Instructions to follow - Copy each line below containing "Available".

Information supplied -
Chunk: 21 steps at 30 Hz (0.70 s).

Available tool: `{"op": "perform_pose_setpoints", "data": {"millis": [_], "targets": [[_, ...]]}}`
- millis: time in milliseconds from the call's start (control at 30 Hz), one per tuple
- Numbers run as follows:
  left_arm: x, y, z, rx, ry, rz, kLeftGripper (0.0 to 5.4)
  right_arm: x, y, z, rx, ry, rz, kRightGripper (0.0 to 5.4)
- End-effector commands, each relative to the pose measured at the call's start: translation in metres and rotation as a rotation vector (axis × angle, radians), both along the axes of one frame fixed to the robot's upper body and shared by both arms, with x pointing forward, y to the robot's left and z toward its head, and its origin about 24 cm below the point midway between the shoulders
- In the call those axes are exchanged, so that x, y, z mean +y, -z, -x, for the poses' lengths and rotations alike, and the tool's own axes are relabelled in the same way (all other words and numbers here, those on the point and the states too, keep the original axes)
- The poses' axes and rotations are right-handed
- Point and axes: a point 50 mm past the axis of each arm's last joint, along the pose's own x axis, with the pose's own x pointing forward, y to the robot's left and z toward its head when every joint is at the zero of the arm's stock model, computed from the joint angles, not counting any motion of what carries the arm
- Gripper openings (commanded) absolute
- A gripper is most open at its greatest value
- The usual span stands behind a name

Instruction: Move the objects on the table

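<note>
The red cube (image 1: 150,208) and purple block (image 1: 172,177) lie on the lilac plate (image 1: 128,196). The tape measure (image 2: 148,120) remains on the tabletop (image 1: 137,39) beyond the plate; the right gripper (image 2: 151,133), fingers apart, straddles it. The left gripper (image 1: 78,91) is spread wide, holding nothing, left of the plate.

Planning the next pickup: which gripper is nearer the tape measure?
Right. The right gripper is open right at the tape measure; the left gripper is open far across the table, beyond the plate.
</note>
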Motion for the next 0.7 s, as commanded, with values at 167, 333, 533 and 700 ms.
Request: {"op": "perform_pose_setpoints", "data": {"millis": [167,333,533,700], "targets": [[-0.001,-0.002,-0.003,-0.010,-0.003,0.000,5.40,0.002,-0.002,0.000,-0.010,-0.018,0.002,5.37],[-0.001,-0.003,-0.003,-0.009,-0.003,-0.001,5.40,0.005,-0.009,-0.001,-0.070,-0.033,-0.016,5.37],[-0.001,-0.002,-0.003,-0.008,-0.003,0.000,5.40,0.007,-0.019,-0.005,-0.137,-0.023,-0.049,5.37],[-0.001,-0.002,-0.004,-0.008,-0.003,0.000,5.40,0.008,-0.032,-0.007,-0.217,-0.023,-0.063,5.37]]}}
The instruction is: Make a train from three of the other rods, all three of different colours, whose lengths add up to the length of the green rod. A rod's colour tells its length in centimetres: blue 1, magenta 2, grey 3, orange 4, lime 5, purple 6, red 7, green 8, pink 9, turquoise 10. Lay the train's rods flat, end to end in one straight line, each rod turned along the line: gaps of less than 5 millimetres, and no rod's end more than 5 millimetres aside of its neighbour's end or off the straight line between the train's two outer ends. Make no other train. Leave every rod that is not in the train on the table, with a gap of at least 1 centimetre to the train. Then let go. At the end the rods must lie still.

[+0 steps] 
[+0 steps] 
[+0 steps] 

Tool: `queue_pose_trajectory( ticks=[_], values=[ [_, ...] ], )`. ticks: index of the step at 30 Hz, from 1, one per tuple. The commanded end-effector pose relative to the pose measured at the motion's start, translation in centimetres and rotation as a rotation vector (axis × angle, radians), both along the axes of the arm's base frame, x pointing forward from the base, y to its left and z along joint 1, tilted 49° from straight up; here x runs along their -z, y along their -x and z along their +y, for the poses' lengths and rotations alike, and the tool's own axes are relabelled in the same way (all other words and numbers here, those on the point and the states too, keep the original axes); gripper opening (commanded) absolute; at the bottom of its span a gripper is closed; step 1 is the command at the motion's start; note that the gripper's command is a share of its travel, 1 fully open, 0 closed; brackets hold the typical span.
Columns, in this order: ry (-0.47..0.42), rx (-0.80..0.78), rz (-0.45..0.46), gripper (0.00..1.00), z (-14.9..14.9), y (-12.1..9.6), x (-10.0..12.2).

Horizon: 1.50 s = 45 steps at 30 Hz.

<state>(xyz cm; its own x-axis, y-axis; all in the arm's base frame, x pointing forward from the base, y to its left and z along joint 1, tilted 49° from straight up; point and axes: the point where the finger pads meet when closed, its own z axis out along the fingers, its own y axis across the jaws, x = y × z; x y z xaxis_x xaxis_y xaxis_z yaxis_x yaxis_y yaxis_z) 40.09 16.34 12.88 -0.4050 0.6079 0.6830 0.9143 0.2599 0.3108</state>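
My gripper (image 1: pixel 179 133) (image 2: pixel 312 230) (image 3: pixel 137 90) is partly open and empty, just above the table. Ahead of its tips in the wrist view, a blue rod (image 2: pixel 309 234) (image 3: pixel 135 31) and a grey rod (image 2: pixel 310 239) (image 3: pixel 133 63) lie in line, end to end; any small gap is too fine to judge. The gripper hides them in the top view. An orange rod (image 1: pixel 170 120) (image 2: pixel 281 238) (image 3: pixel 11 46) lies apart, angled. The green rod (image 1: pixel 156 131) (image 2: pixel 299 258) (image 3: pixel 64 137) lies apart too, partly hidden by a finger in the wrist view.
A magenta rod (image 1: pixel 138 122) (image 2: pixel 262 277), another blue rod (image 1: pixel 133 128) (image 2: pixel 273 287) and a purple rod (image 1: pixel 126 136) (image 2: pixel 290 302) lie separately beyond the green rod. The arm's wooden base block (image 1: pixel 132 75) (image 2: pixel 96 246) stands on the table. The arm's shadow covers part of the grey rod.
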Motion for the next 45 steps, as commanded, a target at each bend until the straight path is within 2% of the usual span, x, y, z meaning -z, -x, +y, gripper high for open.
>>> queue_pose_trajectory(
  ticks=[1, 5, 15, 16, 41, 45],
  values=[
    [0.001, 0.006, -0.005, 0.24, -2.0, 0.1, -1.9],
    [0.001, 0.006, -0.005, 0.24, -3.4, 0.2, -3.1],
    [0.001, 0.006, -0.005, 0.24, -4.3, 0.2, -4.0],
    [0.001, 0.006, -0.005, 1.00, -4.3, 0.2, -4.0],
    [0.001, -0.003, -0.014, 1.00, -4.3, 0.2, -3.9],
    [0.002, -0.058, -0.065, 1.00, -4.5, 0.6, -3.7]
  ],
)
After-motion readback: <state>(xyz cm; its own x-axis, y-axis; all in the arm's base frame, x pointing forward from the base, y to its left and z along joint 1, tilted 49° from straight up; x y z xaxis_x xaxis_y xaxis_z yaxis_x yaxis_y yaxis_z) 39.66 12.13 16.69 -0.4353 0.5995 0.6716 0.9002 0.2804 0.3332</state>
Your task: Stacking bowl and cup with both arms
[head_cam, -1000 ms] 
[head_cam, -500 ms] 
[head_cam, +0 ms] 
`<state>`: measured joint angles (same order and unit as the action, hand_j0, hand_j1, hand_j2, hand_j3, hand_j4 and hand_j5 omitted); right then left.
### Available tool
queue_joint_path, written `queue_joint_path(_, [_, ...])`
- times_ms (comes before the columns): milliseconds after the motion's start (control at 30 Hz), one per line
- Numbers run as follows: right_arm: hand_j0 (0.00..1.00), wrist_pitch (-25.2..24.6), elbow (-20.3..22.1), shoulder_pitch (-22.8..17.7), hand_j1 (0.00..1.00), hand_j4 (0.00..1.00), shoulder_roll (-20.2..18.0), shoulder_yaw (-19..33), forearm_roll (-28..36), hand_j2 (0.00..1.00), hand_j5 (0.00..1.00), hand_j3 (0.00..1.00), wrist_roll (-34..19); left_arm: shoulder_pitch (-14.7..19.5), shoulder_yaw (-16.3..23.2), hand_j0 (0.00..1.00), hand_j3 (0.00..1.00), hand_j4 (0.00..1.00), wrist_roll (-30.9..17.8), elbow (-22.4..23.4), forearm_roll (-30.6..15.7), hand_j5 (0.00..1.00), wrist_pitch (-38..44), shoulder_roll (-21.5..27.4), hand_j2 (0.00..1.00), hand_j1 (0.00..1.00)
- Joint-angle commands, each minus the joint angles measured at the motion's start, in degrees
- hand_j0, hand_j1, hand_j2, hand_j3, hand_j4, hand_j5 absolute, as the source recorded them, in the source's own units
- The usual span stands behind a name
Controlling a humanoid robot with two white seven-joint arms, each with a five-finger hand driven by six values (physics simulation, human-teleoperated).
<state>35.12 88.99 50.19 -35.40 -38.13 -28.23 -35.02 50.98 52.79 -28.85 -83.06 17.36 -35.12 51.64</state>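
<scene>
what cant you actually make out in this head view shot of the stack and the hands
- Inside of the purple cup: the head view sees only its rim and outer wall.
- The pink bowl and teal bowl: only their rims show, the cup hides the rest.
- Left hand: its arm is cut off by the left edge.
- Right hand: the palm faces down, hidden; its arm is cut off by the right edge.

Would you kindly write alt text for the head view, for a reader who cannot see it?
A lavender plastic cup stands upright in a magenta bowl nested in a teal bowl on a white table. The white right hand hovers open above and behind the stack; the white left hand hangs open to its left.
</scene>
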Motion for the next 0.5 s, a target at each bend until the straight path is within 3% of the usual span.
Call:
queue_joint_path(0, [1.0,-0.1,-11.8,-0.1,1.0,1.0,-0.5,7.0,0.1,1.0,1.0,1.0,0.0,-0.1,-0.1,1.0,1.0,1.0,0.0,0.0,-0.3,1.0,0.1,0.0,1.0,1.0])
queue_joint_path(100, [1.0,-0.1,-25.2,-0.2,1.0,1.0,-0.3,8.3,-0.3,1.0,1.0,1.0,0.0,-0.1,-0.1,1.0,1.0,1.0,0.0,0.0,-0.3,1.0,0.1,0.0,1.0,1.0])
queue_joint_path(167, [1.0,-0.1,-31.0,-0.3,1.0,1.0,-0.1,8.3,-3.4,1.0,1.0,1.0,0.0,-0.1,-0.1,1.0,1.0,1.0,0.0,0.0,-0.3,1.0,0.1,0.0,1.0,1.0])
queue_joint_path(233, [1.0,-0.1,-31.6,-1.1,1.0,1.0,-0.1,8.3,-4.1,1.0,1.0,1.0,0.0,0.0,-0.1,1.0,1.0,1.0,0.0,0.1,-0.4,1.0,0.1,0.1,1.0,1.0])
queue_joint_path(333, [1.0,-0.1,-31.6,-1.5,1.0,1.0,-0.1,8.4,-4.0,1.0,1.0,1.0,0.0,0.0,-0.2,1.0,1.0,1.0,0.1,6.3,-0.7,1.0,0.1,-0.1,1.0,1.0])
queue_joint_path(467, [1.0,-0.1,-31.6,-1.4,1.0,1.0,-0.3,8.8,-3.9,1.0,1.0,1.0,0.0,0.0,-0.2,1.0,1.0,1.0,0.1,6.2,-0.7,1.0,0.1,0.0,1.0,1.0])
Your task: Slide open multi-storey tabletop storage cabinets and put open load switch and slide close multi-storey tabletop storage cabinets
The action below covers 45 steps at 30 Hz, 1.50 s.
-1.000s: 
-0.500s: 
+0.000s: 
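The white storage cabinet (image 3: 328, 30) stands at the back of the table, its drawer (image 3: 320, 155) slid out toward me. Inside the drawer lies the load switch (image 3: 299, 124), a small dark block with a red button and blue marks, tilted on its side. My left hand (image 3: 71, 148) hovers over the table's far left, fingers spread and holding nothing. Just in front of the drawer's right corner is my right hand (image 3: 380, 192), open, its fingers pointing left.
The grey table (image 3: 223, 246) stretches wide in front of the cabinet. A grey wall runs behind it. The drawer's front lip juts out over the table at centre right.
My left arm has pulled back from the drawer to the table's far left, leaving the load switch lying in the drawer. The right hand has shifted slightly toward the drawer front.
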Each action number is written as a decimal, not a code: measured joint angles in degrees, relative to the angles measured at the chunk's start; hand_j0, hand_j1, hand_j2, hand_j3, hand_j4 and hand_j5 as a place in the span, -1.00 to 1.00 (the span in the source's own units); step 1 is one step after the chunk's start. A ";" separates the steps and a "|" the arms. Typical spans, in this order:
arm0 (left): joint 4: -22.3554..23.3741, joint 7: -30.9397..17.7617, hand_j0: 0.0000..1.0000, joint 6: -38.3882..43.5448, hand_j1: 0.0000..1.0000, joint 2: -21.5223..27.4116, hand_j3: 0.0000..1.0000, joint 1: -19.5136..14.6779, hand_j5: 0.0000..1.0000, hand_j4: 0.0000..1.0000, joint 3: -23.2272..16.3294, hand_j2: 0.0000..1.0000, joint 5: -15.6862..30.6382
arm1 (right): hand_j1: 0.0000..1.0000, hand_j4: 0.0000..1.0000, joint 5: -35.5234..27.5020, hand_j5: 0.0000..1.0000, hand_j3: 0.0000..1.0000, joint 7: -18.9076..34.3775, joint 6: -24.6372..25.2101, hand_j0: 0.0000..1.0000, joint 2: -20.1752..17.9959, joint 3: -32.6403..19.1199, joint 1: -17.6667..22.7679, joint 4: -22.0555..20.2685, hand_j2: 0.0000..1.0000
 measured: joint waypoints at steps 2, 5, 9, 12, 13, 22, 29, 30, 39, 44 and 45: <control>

Solution -
Available tool: `{"op": "perform_pose_setpoints", "data": {"millis": [_], "targets": [[_, ...]]}}`
### Available tool

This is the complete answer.